El amor tiene por resultados el gozo, la paz y la misericordia. Más, para que estos coexistan en nuestros ambientes, se requiere de la práctica del bien, del diálogo y de los acuerdos claros. La sentencia: “ama y haz lo que quieras”, es entonces, el parámetro de desarrollo de cada cristiano, pues si se ama, todo se hará en la esfera de la caridad. Al hablar, al actuar, al corregir, al señalar; todo se hará con perfecta caridad. El evangelio de este domingo, justamente nos ubica en este punto, la corrección fraterna. Jesús es consciente que en las relaciones interpersonales, frecuentemente son complejas y que siempre hay modos y detalles que corregir. Sin embargo, para dar paso a la armonía y a la paz, es necesario señalar de forma concisa el error, pero con caridad. La corrección fraterna, debe ir acompañada con caridad, con cariño, con tacto, con cuidado. Al respecto, Cristo subraya cuál es el método a considerar, la mejor manera de proceder: «si tu hermano comete pecado, ve y amonéstalo a solas» (Mt 18, 15-20).
El señalamiento del error y la invitación a corregir, también es caridad. Por lo que al corregir con amor, no sólo salvaguardará toda exposición innecesaria, toda grotesca evidencia sobre las fallas en el prójimo, sino que también, conducirá a que el otro, concientice sobre su forma de proceder, de tal manera que la corrección cumpla su objetivo: salvar al prójimo del pecado, del error. Por ello, si se corrige, que sea con caridad, con espíritu contundente y deseo firme de que se busca el bien del hermano, y no su perdición, que se desea la corrección y nunca la humillación.

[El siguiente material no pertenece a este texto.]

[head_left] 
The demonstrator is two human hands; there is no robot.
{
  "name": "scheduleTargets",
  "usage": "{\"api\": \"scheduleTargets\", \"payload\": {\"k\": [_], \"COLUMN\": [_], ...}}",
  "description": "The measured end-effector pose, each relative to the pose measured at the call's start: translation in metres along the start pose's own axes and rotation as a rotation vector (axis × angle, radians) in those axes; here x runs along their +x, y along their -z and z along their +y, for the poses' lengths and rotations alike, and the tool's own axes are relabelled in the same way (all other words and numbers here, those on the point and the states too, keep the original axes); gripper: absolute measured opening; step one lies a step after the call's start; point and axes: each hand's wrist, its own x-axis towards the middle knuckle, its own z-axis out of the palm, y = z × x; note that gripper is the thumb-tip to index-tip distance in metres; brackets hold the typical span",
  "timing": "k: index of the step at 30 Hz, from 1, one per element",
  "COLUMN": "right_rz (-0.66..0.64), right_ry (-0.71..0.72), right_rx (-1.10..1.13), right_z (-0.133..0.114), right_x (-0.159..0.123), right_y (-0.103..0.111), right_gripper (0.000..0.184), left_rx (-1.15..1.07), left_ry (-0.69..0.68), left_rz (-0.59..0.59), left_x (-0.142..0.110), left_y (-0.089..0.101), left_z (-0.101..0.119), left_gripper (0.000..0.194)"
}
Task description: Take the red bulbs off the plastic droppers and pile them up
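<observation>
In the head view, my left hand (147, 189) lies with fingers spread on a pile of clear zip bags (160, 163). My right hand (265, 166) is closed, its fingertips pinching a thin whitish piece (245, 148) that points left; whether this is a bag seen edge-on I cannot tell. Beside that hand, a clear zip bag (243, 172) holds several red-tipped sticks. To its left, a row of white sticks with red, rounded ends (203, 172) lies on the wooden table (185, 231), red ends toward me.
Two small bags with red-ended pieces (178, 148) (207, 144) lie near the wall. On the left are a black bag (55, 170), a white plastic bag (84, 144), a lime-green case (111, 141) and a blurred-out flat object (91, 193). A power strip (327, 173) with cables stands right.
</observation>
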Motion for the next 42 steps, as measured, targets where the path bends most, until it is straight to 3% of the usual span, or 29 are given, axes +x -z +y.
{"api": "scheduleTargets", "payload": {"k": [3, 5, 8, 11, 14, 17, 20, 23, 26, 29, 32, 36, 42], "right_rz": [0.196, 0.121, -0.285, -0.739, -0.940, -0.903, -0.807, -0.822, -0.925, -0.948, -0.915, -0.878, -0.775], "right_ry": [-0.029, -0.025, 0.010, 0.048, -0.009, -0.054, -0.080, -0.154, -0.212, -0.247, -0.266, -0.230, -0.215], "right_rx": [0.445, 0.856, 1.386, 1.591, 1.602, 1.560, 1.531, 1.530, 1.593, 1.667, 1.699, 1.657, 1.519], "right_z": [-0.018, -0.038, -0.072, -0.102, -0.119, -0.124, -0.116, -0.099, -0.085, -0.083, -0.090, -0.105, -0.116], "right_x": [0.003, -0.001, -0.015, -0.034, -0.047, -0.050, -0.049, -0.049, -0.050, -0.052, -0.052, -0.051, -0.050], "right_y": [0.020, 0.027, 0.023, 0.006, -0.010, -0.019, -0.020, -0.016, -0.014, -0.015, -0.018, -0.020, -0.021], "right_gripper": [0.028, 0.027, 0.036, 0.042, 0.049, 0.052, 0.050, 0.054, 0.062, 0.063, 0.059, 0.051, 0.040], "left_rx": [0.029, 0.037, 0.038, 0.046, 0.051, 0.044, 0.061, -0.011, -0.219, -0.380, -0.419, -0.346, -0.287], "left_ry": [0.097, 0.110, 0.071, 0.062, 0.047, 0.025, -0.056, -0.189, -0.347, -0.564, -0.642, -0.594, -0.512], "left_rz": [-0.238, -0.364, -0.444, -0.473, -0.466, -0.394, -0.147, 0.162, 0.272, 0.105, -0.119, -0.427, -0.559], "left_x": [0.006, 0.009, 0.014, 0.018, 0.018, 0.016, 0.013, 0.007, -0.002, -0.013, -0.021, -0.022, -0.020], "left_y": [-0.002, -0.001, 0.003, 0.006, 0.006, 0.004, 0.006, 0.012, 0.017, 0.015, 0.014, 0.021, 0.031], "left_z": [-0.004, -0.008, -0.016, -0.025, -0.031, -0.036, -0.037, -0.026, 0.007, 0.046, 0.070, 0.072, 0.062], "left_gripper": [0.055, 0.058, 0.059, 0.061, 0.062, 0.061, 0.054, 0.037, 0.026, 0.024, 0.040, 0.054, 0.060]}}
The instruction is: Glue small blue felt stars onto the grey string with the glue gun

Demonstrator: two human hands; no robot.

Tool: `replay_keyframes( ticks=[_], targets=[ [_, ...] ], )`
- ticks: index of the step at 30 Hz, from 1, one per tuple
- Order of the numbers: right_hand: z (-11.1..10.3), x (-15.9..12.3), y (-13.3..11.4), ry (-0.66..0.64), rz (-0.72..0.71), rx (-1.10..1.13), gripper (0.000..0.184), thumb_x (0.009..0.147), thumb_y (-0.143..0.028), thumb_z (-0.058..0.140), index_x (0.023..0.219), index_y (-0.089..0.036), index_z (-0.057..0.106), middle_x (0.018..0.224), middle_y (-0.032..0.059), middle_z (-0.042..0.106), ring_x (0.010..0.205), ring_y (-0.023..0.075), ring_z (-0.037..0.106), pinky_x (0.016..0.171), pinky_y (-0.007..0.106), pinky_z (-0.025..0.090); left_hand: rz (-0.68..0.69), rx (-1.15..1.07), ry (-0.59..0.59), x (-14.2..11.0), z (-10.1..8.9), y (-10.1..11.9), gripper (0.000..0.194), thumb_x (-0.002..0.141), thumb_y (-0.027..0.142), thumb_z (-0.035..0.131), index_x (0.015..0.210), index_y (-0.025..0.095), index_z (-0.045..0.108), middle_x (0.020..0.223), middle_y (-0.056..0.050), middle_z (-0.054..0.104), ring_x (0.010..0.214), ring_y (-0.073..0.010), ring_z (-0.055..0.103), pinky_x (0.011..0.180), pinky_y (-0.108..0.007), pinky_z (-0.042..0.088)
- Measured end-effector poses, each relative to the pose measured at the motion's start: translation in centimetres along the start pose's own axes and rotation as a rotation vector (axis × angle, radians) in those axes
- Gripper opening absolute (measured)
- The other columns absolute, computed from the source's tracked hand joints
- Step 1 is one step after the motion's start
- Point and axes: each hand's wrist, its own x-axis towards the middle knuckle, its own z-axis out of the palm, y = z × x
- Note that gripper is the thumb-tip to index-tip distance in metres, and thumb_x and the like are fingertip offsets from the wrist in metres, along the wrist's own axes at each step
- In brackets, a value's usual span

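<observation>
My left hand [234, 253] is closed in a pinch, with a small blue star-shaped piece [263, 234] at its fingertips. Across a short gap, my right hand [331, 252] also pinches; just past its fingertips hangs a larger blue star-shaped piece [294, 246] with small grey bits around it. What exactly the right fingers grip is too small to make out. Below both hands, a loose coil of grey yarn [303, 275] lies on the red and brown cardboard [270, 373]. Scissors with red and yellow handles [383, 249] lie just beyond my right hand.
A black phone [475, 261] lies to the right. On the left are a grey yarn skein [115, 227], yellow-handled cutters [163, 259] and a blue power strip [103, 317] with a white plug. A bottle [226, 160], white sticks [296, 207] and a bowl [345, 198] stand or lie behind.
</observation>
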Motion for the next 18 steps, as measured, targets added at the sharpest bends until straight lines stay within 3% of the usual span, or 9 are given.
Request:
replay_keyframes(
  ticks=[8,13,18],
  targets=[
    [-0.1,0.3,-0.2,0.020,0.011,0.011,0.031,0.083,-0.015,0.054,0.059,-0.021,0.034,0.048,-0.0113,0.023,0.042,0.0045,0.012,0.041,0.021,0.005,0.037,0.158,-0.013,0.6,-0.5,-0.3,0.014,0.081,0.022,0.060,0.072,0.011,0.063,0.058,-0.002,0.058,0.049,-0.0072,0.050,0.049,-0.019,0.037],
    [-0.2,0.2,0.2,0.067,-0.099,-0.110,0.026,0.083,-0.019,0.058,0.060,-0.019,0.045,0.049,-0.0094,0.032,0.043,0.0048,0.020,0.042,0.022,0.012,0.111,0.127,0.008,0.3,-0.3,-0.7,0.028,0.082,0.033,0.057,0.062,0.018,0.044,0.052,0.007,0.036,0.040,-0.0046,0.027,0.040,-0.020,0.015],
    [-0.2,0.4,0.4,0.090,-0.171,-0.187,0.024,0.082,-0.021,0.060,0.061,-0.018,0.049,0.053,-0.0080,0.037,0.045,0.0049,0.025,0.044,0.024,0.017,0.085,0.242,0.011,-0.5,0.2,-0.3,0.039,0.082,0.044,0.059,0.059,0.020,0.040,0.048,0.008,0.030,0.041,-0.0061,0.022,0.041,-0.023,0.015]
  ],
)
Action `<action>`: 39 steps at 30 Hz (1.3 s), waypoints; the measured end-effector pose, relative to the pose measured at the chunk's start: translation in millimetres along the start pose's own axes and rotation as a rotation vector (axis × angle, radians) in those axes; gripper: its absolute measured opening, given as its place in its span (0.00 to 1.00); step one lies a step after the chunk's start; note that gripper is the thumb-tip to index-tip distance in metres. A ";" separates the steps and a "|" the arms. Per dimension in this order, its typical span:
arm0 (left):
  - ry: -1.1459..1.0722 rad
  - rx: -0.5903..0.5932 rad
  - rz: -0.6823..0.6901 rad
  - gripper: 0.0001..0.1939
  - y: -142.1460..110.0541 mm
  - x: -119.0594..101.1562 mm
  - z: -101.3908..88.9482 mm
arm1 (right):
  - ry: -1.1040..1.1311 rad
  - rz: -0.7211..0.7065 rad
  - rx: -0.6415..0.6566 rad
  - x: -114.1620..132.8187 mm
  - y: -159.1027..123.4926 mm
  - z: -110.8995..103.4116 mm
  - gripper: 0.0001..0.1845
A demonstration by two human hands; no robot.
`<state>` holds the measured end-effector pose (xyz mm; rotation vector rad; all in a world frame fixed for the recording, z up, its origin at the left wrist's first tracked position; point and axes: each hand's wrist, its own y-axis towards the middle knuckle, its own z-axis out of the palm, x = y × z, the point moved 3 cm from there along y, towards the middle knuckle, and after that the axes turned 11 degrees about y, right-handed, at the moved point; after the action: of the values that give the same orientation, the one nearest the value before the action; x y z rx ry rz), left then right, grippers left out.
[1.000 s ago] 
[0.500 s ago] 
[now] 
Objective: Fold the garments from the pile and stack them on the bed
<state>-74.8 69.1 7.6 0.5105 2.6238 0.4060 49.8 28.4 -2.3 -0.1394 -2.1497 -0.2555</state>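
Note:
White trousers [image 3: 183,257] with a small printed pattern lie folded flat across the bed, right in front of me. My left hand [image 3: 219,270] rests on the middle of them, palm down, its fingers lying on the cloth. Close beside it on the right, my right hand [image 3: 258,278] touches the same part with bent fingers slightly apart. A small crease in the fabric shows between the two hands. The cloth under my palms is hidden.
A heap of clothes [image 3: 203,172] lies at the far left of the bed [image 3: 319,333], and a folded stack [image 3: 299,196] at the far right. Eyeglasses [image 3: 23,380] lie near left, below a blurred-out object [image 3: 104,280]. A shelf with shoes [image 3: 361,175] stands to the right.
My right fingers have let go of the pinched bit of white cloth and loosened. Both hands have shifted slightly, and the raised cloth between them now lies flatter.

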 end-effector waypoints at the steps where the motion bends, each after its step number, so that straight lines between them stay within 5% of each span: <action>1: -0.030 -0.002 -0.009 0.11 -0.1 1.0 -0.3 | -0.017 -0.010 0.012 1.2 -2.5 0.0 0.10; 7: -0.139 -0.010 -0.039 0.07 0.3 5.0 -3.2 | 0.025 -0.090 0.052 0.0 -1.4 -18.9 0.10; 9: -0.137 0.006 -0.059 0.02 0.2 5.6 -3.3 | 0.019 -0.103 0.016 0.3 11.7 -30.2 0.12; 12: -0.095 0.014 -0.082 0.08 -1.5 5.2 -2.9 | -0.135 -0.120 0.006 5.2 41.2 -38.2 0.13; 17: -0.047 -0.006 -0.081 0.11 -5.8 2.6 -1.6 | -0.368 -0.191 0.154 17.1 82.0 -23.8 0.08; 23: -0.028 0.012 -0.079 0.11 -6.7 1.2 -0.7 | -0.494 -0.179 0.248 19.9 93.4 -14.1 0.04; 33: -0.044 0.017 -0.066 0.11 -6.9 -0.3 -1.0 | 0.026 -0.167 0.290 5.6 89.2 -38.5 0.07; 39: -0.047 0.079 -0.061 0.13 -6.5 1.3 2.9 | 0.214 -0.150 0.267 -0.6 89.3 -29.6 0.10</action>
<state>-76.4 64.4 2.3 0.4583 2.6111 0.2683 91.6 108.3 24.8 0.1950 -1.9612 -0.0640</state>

El amor verdadero, busca el crecimiento propio y el del otro. La corrección fraterna: oportuna y sincera, nos hace descubrir que somos centinelas de nuestro prójimo, para custodiar y velar por su bien, más no para herir y evidenciar las flaquezas y debilidades que posea. Por tanto, roguemos al Señor, que nuestro corazón entienda que la deuda mayor que cada uno tiene, sea saldada con amor, con cariño, con eficaz prudencia y con puntual intervención. Pidamos a Dios ser conscientes que somos centinelas para cuidar y defender, nunca para atacar o desprestigiar, y que el amor a Dios y al prójimo, nos ayuden a gozar, ya desde este mundo, la gloria que nos espera.